Your assignment
Please return the lines of the data that contain "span".

Recorded data
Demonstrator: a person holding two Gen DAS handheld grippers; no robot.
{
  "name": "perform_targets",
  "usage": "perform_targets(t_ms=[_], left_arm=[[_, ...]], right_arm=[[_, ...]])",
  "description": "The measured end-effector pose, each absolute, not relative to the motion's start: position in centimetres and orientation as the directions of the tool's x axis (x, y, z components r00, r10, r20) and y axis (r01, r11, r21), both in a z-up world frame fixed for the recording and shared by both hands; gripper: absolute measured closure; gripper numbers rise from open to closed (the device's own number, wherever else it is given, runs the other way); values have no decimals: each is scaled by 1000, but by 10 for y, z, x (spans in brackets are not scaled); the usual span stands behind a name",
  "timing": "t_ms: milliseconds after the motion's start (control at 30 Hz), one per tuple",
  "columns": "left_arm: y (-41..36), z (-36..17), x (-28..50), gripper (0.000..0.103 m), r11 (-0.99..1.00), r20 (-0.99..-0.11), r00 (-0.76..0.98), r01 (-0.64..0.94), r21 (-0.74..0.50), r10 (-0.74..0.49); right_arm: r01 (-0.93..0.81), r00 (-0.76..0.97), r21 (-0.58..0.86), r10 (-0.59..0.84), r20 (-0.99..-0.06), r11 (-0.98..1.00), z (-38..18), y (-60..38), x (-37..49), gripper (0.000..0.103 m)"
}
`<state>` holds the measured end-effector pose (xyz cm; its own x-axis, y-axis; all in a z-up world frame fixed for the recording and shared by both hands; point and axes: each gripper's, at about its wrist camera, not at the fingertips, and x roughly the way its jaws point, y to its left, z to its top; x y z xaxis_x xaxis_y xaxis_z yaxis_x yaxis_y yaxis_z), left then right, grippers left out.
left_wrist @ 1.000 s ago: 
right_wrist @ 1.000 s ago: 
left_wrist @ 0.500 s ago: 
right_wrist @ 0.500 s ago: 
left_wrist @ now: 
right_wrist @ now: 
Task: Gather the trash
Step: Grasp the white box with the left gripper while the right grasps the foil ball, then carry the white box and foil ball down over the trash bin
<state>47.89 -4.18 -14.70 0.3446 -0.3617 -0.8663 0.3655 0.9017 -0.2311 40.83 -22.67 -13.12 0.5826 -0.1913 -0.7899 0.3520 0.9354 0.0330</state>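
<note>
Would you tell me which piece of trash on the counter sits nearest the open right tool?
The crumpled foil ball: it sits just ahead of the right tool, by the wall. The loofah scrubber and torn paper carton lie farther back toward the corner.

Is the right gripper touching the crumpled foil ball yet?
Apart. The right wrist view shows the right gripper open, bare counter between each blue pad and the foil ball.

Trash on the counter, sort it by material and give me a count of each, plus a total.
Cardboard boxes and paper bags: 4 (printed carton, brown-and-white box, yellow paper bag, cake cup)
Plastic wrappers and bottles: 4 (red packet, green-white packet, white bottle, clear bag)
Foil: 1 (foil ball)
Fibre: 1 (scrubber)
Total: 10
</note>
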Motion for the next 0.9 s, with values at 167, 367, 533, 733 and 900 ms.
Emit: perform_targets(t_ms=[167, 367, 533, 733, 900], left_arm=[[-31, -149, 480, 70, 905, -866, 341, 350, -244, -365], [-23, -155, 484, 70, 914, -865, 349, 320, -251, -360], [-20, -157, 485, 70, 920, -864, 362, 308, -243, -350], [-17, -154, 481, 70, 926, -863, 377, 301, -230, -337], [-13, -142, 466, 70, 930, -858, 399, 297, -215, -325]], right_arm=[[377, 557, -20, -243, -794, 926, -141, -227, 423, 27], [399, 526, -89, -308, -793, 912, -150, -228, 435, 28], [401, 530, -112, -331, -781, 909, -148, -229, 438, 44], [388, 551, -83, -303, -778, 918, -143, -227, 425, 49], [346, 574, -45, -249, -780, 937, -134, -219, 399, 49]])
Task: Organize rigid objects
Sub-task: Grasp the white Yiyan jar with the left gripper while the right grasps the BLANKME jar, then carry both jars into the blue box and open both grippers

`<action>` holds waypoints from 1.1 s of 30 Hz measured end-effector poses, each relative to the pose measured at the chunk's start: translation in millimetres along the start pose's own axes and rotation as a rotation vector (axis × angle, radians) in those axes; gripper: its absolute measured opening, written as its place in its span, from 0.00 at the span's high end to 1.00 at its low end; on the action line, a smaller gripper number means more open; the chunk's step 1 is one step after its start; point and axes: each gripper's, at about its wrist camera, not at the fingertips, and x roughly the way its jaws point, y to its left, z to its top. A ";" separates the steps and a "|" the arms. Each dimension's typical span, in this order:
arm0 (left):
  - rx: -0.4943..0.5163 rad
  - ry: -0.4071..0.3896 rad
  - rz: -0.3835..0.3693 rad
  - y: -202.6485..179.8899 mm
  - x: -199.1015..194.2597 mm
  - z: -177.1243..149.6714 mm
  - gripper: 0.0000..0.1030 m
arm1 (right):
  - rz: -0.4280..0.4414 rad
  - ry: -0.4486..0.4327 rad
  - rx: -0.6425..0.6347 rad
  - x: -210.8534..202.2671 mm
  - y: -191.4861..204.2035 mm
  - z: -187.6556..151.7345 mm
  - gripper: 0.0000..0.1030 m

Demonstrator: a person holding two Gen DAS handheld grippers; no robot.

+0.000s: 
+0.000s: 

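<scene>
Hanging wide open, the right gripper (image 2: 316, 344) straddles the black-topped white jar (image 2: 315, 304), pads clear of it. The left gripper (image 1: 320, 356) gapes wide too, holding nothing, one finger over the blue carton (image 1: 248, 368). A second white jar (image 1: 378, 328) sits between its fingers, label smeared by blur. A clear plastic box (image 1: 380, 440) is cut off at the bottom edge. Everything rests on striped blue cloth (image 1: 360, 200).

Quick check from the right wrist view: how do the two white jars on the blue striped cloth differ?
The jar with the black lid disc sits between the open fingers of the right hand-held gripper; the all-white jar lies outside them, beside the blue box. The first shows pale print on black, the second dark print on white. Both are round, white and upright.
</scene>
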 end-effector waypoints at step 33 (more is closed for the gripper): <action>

Result for this exercise
  "description": "The measured end-effector pose, each absolute, not relative to the motion's start: position in centimetres and orientation as the directions of the tool's x axis (x, y, z components r00, r10, r20) and y axis (r01, r11, r21), both in a z-up world frame fixed for the recording and shared by both hands; gripper: absolute measured closure; gripper numbers rise from open to closed (the device's own number, wherever else it is given, runs the other way); values have no decimals: each is scaled by 1000, but by 10 for y, z, x (spans in brackets are not scaled); the usual span stands behind a name",
`<action>` holds waypoints from 1.1 s of 30 Hz measured end-effector poses, each relative to the pose measured at the chunk's start: translation in millimetres along the start pose's own axes and rotation as a rotation vector (axis × angle, radians) in those axes; gripper: its absolute measured opening, written as its place in its span, from 0.00 at the span's high end to 1.00 at its low end; on the action line, a smaller gripper number means more open; the chunk's step 1 is one step after its start; point and axes: each gripper's, at about its wrist camera, not at the fingertips, and x roughly the way its jaws point, y to its left, z to its top. A ";" separates the steps and a "|" the arms. Each dimension's typical span, in this order:

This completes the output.